Primeira infância na periferia

Wanir, suas filhas e neta: boa relação familiar e participação | Foto: Douglas Lopes

Wanir diz que tem medo de levar a neta Camile à rua, por conta da falta de segurança na comunidade, gerada pelos frequentes confrontos armados e que, se não fossem as atividades oferecidas em alguns espaços, como as que a menina frequenta na Lona da Maré, ela ficaria em casa durante todo o dia.

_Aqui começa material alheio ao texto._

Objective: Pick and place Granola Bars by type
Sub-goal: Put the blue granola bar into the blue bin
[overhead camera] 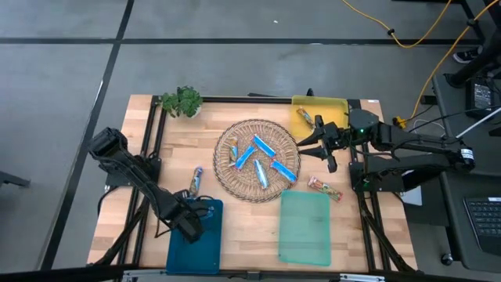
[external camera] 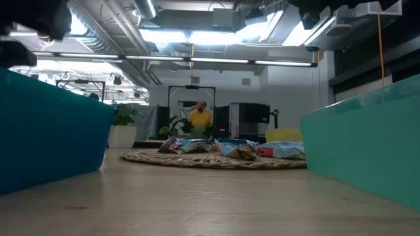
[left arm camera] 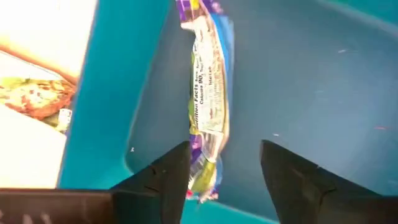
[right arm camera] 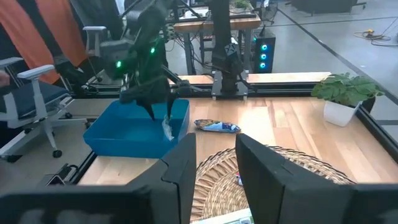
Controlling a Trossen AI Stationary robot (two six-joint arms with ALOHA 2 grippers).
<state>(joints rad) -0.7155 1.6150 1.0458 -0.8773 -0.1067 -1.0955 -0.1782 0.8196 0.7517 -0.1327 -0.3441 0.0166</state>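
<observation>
My left gripper (overhead camera: 188,225) (left arm camera: 225,149) hovers open over the blue tray (overhead camera: 205,249). A silvery-blue granola bar (left arm camera: 208,99) reaches forward from between its fingers over the tray's floor. In the right wrist view this bar (right arm camera: 168,127) shows below the left gripper, at the tray's wall. My right gripper (overhead camera: 327,155) (right arm camera: 214,146) is open at the right rim of the woven mat (overhead camera: 235,182). Several blue bars (overhead camera: 262,160) lie on the mat. One bar (overhead camera: 196,178) lies on the table left of the mat, an orange-brown one (overhead camera: 323,188) right of it, and another (overhead camera: 307,117) in the yellow tray (overhead camera: 333,106). My left gripper stands open, pointing down, with the bar's near end (left arm camera: 200,180) close beside one finger (left arm camera: 177,168). Whether that finger touches the wrapper, I cannot tell. The bar runs along the fingers, not across them.
A green tray (overhead camera: 305,227) lies at the near edge, right of the blue one. A potted green sprig (overhead camera: 182,102) stands at the far left corner. Bare wood shows between mat and trays. Beyond the table a person in yellow (external camera: 200,118) stands far off.
</observation>
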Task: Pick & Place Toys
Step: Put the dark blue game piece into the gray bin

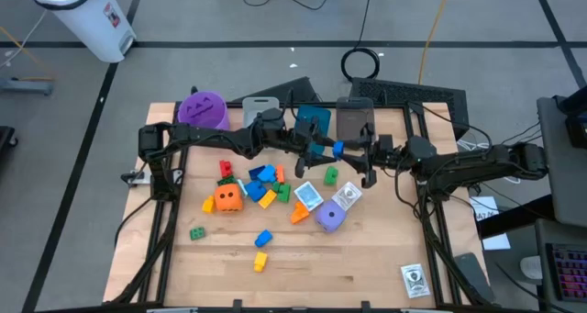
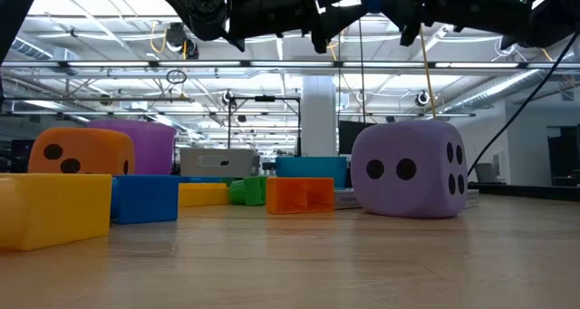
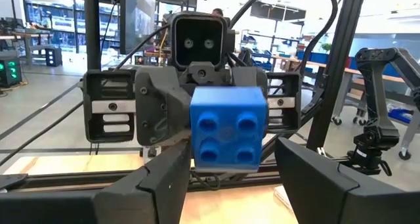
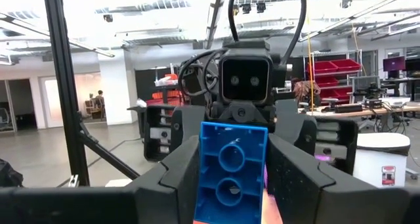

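Observation:
A blue brick (image 1: 338,149) hangs high over the table's middle, where my two arms meet. My right gripper (image 4: 233,159) reaches in from the table's right and is shut on it. My left gripper (image 3: 231,150) comes level from the left and is open, one finger on each side of the brick (image 3: 228,129). There is a gap at one finger; whether the other touches, I cannot tell. On the table below lie an orange die (image 1: 228,198), a purple die (image 1: 330,217), a heap of small bricks (image 1: 261,184) and two printed cubes (image 1: 308,195). My right gripper pinches the blue brick's two opposite side walls (image 4: 207,178) between its two fingers. The fingers come level from the table's right. The brick is lifted clear of the table, its hollow underside toward my right wrist and its studs (image 3: 226,124) toward my left gripper.
A purple cup (image 1: 203,109) stands at the far left. A grey bin (image 1: 260,106), a blue bin (image 1: 314,116) and another bin (image 1: 356,118) stand along the far edge. Loose bricks (image 1: 263,238) lie nearer the front, a card (image 1: 415,280) at the near right.

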You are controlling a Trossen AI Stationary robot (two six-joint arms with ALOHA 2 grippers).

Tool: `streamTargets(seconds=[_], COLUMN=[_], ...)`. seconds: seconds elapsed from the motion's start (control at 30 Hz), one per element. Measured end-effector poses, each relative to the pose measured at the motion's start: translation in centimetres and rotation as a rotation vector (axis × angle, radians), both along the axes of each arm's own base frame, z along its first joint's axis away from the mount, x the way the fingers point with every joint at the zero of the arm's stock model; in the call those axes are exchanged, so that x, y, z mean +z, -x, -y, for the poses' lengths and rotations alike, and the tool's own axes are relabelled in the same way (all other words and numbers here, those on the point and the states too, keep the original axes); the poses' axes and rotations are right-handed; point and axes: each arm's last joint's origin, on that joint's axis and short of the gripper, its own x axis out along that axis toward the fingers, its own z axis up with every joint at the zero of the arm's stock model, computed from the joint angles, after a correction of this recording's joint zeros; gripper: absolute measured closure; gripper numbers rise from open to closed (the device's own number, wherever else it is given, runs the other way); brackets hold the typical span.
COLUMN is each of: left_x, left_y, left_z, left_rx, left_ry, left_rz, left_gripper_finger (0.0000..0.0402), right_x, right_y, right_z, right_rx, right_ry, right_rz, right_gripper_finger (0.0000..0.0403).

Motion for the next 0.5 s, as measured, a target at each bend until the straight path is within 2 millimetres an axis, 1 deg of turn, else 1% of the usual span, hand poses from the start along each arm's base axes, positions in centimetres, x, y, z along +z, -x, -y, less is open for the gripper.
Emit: streamTargets(seconds=[0.23,0.5], left_x=[0.3,0.0], left_y=[-0.2,-0.2], left_z=[0.0,-0.1], left_rx=[0.003,0.009], left_ry=[0.007,0.0], left_rz=[-0.007,-0.033], left_gripper_finger=[0.0172,0.0172], right_x=[0.1,0.0], right_y=[-1.3,-1.4], right_z=[0.2,0.2], right_rx=[-0.011,-0.01], right_ry=[0.026,0.023], right_rz=[-0.016,-0.009], right_gripper_finger=[0.0258,0.0255])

Desafios também são enfrentados nas áreas de saúde e educação. Pela primeira vez desde a década de 1980, o Ministério da Saúde apontou o aumento da mortalidade infantil em seu último registro, referente aos anos de 2015-2016. Já o módulo de educação da Pesquisa Nacional por Amostra de Domicílios Contínua (PNAD-Contínua) 2018 – o mais recente – mostrou que um terço da faixa etária que corresponde à primeiríssima infância – faixa etária entre zero e três anos – está fora das creches. Este dado preocupa, pois, de acordo com o Plano Nacional de Educação (PNE), que vai de 2014 a 2024, a meta é de que metade das crianças de zero a três anos esteja nas creches até a conclusão do PNE.

Enquanto a porcentagem de crianças de zero a nove anos corresponde a 15,6% (Censo Maré, 2019) de toda a população residente nas 16 favelas que compõem a Maré, o número em escala da cidade do Rio caiu para 12% (IBGE, 2010). De acordo com o Censo Maré, isso pode ser um reflexo de condições mais acentuadas de pobreza e reafirma uma característica de territórios periféricos. Contudo, além do viés socioeconômico, a forte presença infantil na favela torna o espaço mais vívido e criativo, uma vez que a convivência, mobilidade e brincadeiras das crianças nas localidades são intensas.

Neste sentido, as políticas e planos da gestão pública e das organizações para o período infantil devem ser melhor observados e tratados, especialmente quando se fala de favela, mas também é necessário usar a potência e o valor das crianças para a construção de um futuro melhor para elas.